Dive Brief:
- Construction employment gained momentum in May, increasing by 11,000 net new jobs for the month, the Bureau of Labor Statistics reported Friday.
- The month's total construction employment of 6.881 million represented a 191,000-position — or 2.9% — increase from May 2016.
- Within the industry, the residential sector added 7,100 positions last month, while nonresidential (including the heavy civil and engineering sectors) added 4,400 new jobs to the month's figures, according to the Associated Builders and Contractors.
Dive Insight:
Construction employment is starting to pick back up, following a slight moderation in growth in March and April. Before the two-month cooldown, the industry had boasted its strongest recorded employment level in nearly 10 years in February, and had added nearly 100,000 combined new jobs in the first two months of 2017.
The month's report, though, conveys mixed messages, according to Associated Builders and Contractors Chief Economist Anirban Basu. Labor force participation fell to a multimonth low in May — an indication that construction companies will likely continue struggling to fill their workforces.
A deceleration in April's Architecture Billings Index and the month's building permits, however, could mean a future slowdown is on the horizon for the industry's employment figures. While demand for design services stayed positive for a third-straight month in the ABI.

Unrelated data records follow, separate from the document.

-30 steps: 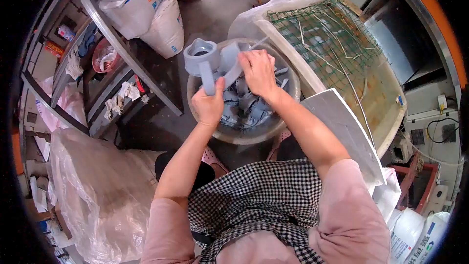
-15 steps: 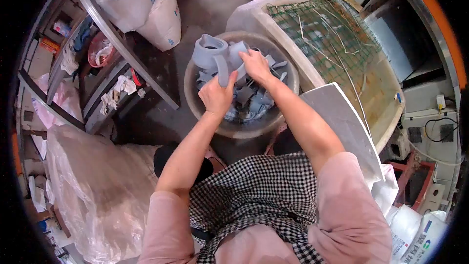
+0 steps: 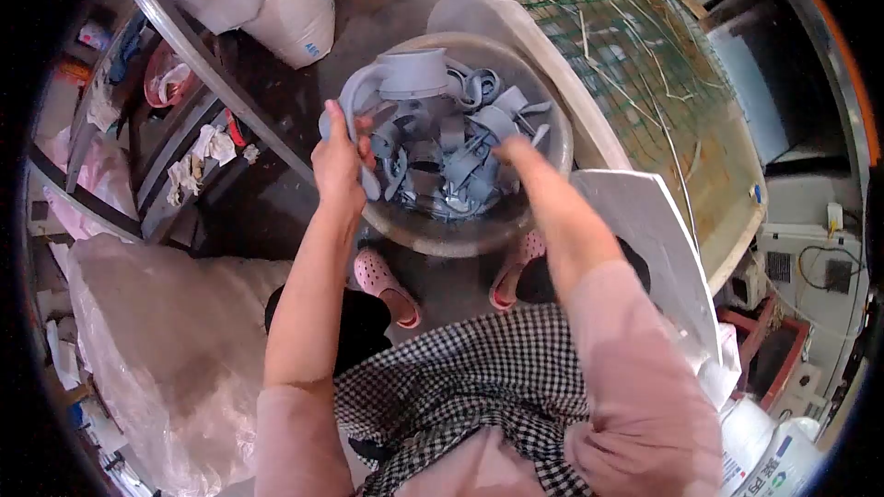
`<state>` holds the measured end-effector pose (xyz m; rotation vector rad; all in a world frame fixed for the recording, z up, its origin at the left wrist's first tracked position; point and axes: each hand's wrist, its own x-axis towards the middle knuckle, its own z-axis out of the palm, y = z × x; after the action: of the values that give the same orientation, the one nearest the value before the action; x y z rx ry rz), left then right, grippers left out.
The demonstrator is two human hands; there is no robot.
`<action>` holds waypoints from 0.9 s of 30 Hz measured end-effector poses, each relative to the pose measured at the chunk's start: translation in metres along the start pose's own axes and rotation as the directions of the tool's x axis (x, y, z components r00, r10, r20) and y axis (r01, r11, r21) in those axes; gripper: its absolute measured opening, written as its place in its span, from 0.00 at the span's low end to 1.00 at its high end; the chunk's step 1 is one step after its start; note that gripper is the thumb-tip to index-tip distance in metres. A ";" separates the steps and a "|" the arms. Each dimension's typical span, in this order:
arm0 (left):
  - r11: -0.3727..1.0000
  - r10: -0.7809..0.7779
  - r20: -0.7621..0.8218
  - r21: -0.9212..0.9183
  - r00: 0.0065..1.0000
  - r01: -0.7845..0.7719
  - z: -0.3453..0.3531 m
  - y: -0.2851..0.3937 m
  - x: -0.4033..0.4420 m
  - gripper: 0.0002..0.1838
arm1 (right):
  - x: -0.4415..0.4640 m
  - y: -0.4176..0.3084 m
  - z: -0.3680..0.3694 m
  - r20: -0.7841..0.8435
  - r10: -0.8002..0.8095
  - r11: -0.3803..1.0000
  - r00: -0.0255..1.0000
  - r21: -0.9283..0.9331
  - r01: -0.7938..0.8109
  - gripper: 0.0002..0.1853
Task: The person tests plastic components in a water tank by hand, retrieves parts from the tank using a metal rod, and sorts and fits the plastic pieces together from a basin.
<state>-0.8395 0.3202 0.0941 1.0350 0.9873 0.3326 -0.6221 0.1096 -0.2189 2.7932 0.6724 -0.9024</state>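
Over the left rim of a round tub (image 3: pixel 442 244), my left hand (image 3: pixel 341 161) is closed on the curved handle of a grey plastic part (image 3: pixel 412 74). The part has a wide ring-like body, which hangs over the back left of the tub. Many grey plastic pieces (image 3: pixel 460 161) lie inside the tub. My right hand (image 3: pixel 517 152) is at the right side of the pieces, blurred, with its fingers hidden; what it touches cannot be made out.
A large pale basin (image 3: pixel 663 147) with green netting (image 3: pixel 589 37) stands at the right, beside a white board (image 3: pixel 645 221). White sacks (image 3: pixel 290 14) are at the back left. A metal rack (image 3: pixel 193 46) and plastic sheeting (image 3: pixel 175 340) are on the left.
My left hand has moved left with the grey part, which has turned. My right hand has come off the part's side and moved right and down to the loose pieces. The view has shifted.
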 end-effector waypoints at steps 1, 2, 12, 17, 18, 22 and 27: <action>1.000 -0.003 -0.011 -0.003 1.000 0.003 -0.003 0.003 0.001 0.30 | 0.006 -0.001 0.026 -0.029 0.025 1.000 0.999 -0.018 -0.026 0.25; 0.994 -0.020 0.066 -0.107 0.998 0.027 -0.006 0.004 0.002 0.30 | 0.010 -0.002 0.051 -0.058 0.050 0.998 0.997 -0.035 -0.052 0.24; 0.985 0.171 0.168 -0.063 0.971 -0.162 -0.009 -0.008 0.019 0.13 | -0.132 -0.011 -0.182 0.255 0.020 0.922 0.967 0.369 -0.116 0.27; 0.861 0.285 0.280 0.345 0.917 -0.373 -0.013 -0.028 0.009 0.15 | -0.191 -0.007 -0.232 0.264 -0.074 0.839 0.962 0.538 -0.083 0.18; 0.821 0.353 0.357 0.326 0.865 -0.469 -0.015 -0.036 0.012 0.17 | -0.206 -0.012 -0.238 0.274 -0.068 0.778 0.959 0.617 -0.121 0.16; 0.708 0.397 0.526 0.347 0.752 -0.616 -0.014 -0.028 -0.010 0.24 | -0.228 -0.016 -0.251 0.325 -0.201 0.627 0.924 0.768 -0.134 0.13; 0.469 0.352 0.698 0.446 0.624 -0.763 -0.020 -0.024 -0.008 0.33 | -0.187 -0.014 -0.229 0.509 -0.487 0.489 0.710 0.832 -0.262 0.29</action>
<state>-0.8653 0.3140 0.0755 2.1014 0.1604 0.1897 -0.6435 0.1101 0.0764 2.5726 0.2733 -2.8631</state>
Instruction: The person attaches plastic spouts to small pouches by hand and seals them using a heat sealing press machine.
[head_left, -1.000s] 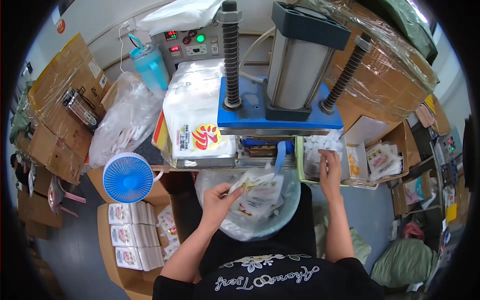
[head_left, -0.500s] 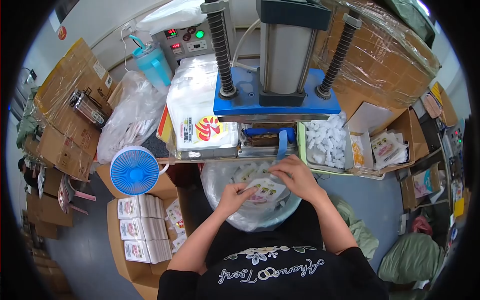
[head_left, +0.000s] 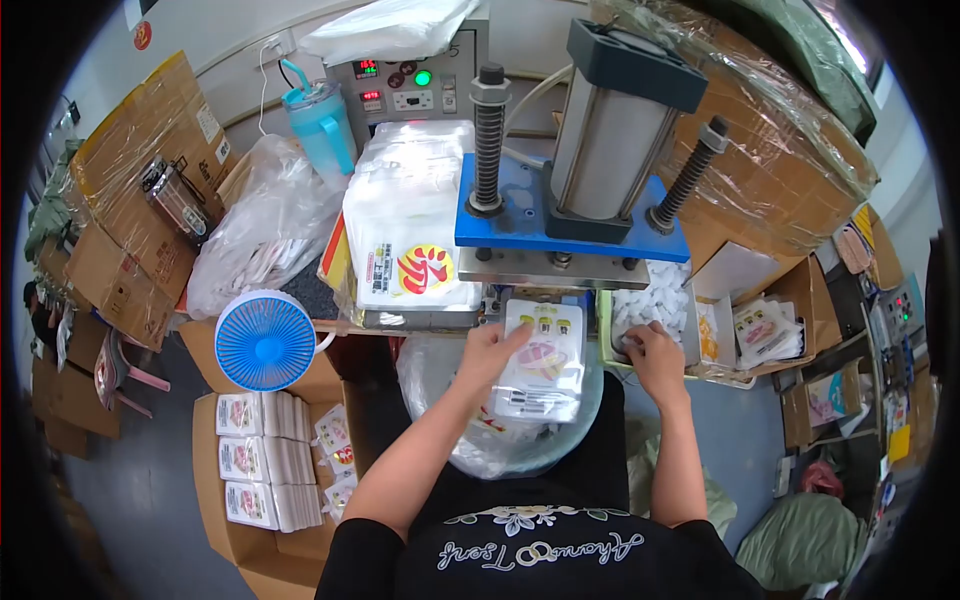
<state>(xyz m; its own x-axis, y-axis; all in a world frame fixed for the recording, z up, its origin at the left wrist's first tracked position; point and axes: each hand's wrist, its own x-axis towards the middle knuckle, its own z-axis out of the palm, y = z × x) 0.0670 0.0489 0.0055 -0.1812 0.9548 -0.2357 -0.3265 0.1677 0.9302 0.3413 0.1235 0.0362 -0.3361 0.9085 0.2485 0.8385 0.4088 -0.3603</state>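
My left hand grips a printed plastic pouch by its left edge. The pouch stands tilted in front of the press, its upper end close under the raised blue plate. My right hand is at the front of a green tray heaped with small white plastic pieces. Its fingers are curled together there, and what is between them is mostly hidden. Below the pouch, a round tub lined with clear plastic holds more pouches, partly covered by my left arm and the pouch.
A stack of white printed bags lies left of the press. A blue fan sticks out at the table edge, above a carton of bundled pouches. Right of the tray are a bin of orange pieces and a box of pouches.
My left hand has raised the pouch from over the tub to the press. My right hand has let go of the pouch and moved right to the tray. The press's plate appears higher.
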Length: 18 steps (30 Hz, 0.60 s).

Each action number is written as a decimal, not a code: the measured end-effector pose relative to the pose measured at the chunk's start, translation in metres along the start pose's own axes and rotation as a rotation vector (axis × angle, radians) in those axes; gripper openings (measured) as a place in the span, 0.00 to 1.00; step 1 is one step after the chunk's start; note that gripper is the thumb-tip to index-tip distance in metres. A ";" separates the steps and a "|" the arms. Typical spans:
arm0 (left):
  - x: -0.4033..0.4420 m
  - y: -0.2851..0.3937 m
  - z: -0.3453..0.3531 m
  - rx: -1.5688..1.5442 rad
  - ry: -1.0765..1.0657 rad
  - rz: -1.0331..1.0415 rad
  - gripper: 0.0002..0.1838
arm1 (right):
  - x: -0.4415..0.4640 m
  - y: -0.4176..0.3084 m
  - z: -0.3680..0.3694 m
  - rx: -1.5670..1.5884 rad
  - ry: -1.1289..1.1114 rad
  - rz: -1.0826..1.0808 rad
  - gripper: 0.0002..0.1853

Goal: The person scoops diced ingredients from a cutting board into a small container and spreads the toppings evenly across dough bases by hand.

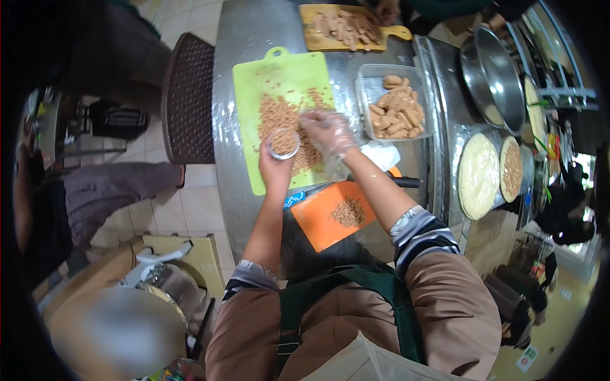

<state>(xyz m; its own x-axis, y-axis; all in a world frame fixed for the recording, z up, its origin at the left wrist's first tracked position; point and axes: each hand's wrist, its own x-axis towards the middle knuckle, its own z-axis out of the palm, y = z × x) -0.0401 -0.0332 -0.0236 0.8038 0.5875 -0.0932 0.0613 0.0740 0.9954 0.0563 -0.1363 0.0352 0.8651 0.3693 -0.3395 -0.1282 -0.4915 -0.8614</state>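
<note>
Gripping the cup (285,157) above the green board (250,130) w/ L hand (274,170) fingers, we should hold it level, min. spillage; gloved R hand (330,132) fingers bend by chopped pcs (274,115), grip unclear.

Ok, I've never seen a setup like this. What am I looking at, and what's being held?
No machine here: these are a person's own two hands, filmed by one head-worn camera looking forward and down. The left hand holds a small round cup with chopped pieces in it. The right hand, in a clear glove, is beside it over the green cutting board; I can't tell whether it grips anything. Also on the metal table are a plastic container of what look like sausages, an orange cutting board with a smaller chopped pile, and a paddle-shaped board farther off.
</note>
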 end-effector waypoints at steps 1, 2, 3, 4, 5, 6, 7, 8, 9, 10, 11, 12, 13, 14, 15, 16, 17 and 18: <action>-0.002 -0.006 -0.003 -0.019 0.030 0.030 0.28 | 0.007 0.008 0.005 -0.145 -0.008 -0.122 0.14; -0.007 0.006 -0.005 0.005 0.034 -0.033 0.28 | 0.008 0.004 0.006 -0.328 -0.066 -0.200 0.15; -0.011 0.014 -0.009 0.056 0.027 -0.041 0.27 | 0.006 0.000 0.006 -0.514 -0.122 -0.263 0.16; -0.013 0.019 -0.012 0.104 0.015 -0.044 0.27 | 0.002 -0.007 0.005 -0.552 -0.143 -0.255 0.18; -0.018 0.021 -0.017 0.175 0.020 -0.026 0.28 | -0.003 -0.013 0.005 -0.587 -0.164 -0.242 0.19; -0.021 0.022 -0.020 0.243 0.028 -0.001 0.29 | 0.001 -0.009 0.010 -0.628 -0.128 -0.287 0.19; -0.025 0.020 -0.024 0.171 0.022 0.004 0.29 | 0.004 -0.002 0.012 -0.670 -0.100 -0.332 0.19; -0.030 0.018 -0.028 0.106 0.020 0.004 0.30 | -0.001 -0.005 0.011 -0.623 -0.086 -0.327 0.19; -0.033 0.020 -0.029 0.112 0.000 -0.010 0.31 | -0.006 -0.007 0.006 -0.577 -0.075 -0.331 0.19; -0.038 0.024 -0.030 0.127 -0.017 -0.024 0.32 | -0.010 -0.003 0.004 -0.578 -0.037 -0.317 0.19; -0.043 0.027 -0.028 0.119 -0.051 -0.007 0.32 | -0.010 0.005 0.001 -0.408 -0.064 -0.269 0.18; -0.049 0.032 -0.025 0.159 -0.040 -0.015 0.31 | -0.019 0.003 -0.010 -0.234 -0.093 -0.227 0.17; -0.053 0.035 -0.019 0.201 -0.024 -0.021 0.31 | -0.032 0.005 -0.023 -0.230 -0.061 -0.229 0.17; -0.058 0.041 -0.009 0.198 -0.047 -0.002 0.31 | -0.057 -0.007 -0.045 -0.173 -0.018 -0.196 0.17; -0.066 0.049 0.002 0.128 -0.084 -0.013 0.31 | -0.076 -0.014 -0.060 -0.112 0.019 -0.162 0.16; -0.075 0.056 0.013 0.059 -0.119 -0.026 0.30 | -0.081 0.000 -0.065 0.019 0.086 -0.146 0.13; -0.082 0.062 0.025 0.064 -0.136 -0.014 0.30 | -0.089 0.008 -0.077 0.029 0.105 -0.151 0.13; -0.089 0.068 0.039 0.073 -0.207 -0.026 0.28 | -0.100 0.018 -0.092 0.439 0.036 -0.051 0.12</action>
<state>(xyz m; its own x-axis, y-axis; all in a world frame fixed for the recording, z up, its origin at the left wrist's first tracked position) -0.0843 -0.1124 0.0537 0.9053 0.4076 -0.1198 0.1207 0.0237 0.9924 0.0124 -0.2545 0.0888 0.8908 0.3530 -0.2862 -0.2726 -0.0888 -0.9580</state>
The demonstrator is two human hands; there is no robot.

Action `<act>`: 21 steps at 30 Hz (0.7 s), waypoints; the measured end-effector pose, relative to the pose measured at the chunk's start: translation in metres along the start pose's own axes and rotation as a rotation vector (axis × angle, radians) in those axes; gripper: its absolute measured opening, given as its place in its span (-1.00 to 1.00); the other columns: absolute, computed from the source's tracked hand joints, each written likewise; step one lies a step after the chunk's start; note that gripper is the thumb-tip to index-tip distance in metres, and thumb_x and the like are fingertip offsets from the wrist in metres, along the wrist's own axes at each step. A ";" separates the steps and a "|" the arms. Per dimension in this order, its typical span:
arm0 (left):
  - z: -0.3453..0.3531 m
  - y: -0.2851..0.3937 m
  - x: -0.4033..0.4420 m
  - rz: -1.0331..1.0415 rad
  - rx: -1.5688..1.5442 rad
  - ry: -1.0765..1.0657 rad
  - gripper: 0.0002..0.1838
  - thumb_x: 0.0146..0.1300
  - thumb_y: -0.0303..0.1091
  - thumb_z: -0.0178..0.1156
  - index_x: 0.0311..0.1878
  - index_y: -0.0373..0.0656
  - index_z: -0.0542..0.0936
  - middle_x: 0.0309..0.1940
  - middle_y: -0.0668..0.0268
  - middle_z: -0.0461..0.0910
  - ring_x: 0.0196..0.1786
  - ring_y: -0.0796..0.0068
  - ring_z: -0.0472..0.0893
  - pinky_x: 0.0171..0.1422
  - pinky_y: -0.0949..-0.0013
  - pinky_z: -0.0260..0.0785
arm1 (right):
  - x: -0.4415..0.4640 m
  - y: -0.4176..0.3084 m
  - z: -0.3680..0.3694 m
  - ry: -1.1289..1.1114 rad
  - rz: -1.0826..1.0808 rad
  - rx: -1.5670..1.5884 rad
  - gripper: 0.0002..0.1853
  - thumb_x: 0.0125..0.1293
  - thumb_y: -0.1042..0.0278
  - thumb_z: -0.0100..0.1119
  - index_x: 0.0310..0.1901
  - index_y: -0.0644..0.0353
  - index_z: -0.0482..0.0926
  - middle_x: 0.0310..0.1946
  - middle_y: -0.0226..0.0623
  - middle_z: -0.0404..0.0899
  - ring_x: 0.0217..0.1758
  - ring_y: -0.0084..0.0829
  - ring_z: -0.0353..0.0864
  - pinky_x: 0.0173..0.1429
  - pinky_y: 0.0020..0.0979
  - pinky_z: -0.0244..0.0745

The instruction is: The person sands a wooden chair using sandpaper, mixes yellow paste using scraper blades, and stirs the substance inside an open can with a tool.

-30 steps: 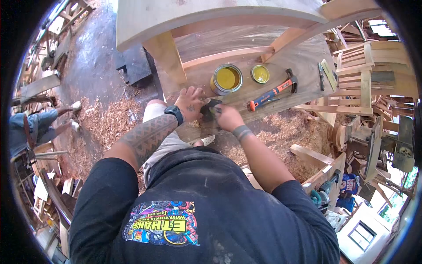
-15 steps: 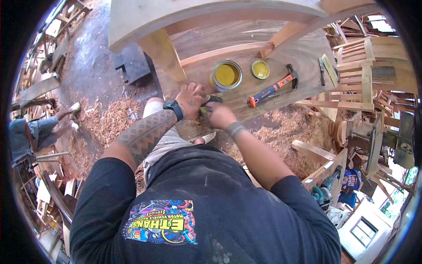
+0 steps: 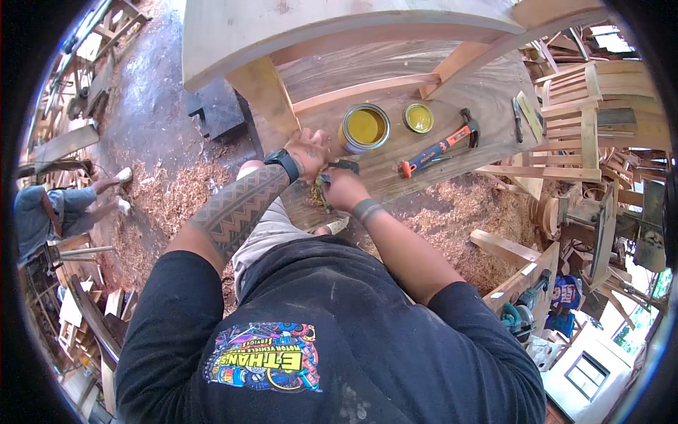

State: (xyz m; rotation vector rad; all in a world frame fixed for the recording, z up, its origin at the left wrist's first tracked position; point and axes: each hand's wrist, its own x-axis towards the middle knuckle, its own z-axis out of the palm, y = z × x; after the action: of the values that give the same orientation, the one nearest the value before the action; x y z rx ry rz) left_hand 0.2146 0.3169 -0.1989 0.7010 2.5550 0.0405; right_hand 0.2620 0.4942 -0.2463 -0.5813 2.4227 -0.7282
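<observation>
My left hand (image 3: 308, 152) is closed at the near edge of the wooden board (image 3: 395, 166), by the foot of a chair leg; what lies under its fingers is hidden. My right hand (image 3: 342, 189) is wrapped round a small dark tool (image 3: 345, 167) with a bit of yellow-green, right beside my left hand. Just beyond them stands an open can of mustard-yellow filler (image 3: 365, 127). A round lid (image 3: 418, 118) smeared with yellow lies to its right. An orange and blue hammer (image 3: 439, 150) rests farther right.
A pale wooden chair frame (image 3: 265, 88) spans the top. A knife (image 3: 518, 120) and a flat strip (image 3: 529, 115) lie at the board's right. Wood shavings (image 3: 166, 191) cover the floor. Another person (image 3: 60, 208) is at the far left. Slatted chairs (image 3: 572, 131) are stacked at right.
My right hand and the dark tool have moved a little left and toward me. My left hand has shifted slightly, its fingers more curled. The person at left has moved slightly.
</observation>
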 end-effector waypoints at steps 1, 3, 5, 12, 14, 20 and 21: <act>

Nonresidential construction could gain steam in the coming months, following optimism from the Trump administration's tentative plans for infrastructure. The administration's recently released 2018 budget proposal looks to set aside $200 billion for transportation projects over the next decade, with the aim of generating $1 trillion in new U.S. infrastructure investments.
Still, President Donald Trump has not yet offered concrete details for the infrastructure program and would ultimately axe some of the programs working to build up the lagging skilled labor force. An Associated General Contractors analysis found that the spending plan would cut 20% from the Labor Department's budget, including a reduction in job training money. The proposal would also reduce funding for state grants for the Workforce Innovation and Opportunity Act and apprenticeship grants, in addition to the career and technical education programs seeking to train the next generation of construction workers.